もはや面白問答集と化した「消費税の軽減税率制度に関するQ&A(個別事例編)」


 些細な差で軽減税率適用と非適用に分かれるという事例はみりんに限らない。
 国税庁はそういう事例に関するQ&Aを公開して、随時更新している。

 

www.nta.go.jp

 

 

 これは「消費税の軽減税率制度に関するQ&A(個別事例編)」というものだ。以前から話題になっている、あのコンビニで購入した弁当の扱いみたいなことも、このQ&Aで詳説されている。
 国税庁としては整合的な説明をしているつもりであるだろうし、実際にこのQ&Aの中で何か破綻している点があるわけでもない。ただ、果たして、ここに描かれる世界は現実の日本社会を反映しているのだろうかとの疑問を抱く。
 こういう場合は軽減税率適用、こういう場合は非適用という説明がこれでもかとなされている。もはや、その内容は面白問答集といったところ。あるいは、政府公認のクイズ問題のネタ本かのようだ。

 

 

徴税協力費用の負担は続く

 

 今回の軽減税率の導入に関しては、それに対応する事業者の準備負担も非常に重い。大企業であれば、例えばレジの交換といったことも適宜対応しているとは思うが、小規模事業者はその限りでない。
 実際、対応は進んでいないようで、先日、経済産業省が軽減税率対応のために行う新たなレジ導入に対する補助について、増税後もそれを続けるとの報道があった。

 

www.nikkei.com

 

 

 消費増税がなければ、レジの更新作業といった作業はもちろん不要であった。政府が行う徴税作業に事業者が協力する。その費用負担が今回新たに生じたということである。
 10月に税率が10%になった瞬間、対応が終わるというわけではなく、引き続き諸々の対応が求められることになる。もちろん、年度末の税務処理など、今後も毎年のように消費税に関する処理が必要とされるのだ。

 

 政府は税率を上げるというそのことしか考えていないのかもしれない。10%に税率を上げれば、どれくらいの増収になるのか。そんな皮算用をしていることだろう。
 その裏側では、事業者そして国民が政府による徴税に協力するための費用を日々負担しているのである。
 先の国税庁による「消費税の軽減税率制度に関するQ&A(個別事例編)」についても、事業者はその内容を理解しているものとして扱われる。もし間違った適用などしてしまった場合、「知りませんでした」では許されないのだ。場合によっては、脱税とされてしまう可能性すらある。

 

 軽減税率なる面妖な仕組みを導入したがゆえに、社会が混乱する。その混乱の影響を受けるのも国民であって、政府ではないだろう。

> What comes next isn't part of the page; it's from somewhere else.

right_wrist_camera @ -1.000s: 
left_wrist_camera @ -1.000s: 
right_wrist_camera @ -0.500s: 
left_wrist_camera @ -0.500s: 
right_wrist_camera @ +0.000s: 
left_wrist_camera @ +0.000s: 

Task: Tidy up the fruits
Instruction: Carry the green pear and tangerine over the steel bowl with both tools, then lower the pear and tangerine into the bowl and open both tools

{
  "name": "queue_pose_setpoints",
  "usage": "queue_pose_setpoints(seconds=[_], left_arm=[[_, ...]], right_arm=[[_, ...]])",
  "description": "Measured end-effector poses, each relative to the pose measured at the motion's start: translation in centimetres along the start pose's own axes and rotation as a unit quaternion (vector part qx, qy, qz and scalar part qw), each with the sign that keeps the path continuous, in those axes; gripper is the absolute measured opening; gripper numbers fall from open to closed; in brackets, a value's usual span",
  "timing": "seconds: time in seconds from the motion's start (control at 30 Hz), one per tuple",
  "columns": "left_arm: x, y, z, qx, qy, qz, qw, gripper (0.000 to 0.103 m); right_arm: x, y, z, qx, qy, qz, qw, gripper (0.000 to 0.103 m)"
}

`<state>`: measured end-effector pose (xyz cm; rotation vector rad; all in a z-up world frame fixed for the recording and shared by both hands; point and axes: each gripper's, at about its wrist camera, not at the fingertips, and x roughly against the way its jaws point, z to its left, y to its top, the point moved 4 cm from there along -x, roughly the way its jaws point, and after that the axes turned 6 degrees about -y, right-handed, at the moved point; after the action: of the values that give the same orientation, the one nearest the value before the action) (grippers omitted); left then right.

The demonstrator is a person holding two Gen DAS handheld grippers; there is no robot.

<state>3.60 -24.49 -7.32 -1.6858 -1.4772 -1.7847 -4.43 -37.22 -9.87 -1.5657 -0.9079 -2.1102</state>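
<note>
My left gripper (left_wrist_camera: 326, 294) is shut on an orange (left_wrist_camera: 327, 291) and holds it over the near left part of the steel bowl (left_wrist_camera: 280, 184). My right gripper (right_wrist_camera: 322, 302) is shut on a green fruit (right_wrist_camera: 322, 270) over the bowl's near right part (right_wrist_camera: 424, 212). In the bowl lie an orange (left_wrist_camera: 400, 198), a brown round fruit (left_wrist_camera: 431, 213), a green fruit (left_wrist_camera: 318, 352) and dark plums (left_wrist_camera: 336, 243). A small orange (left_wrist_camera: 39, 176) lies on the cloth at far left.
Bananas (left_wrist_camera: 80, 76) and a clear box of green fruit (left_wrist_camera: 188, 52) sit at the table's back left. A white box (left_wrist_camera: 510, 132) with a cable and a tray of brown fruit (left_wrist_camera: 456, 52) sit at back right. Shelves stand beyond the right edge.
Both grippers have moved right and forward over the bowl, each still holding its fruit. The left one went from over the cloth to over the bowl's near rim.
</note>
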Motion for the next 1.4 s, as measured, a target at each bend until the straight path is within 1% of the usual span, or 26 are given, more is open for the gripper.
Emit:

軽減税率が税制の根幹を破壊するとの主張もあるが、いつになったら、このような間違った仕組みを改めることが出来るのだろうか。

 

www.ksmgsksfngtc.com

 

 先の参議院選挙では野党から消費増税の一時停止という主張も出された。もう一度立ち止まって、少なくとも軽減税率といった政策対応は改められるべきではないだろうか。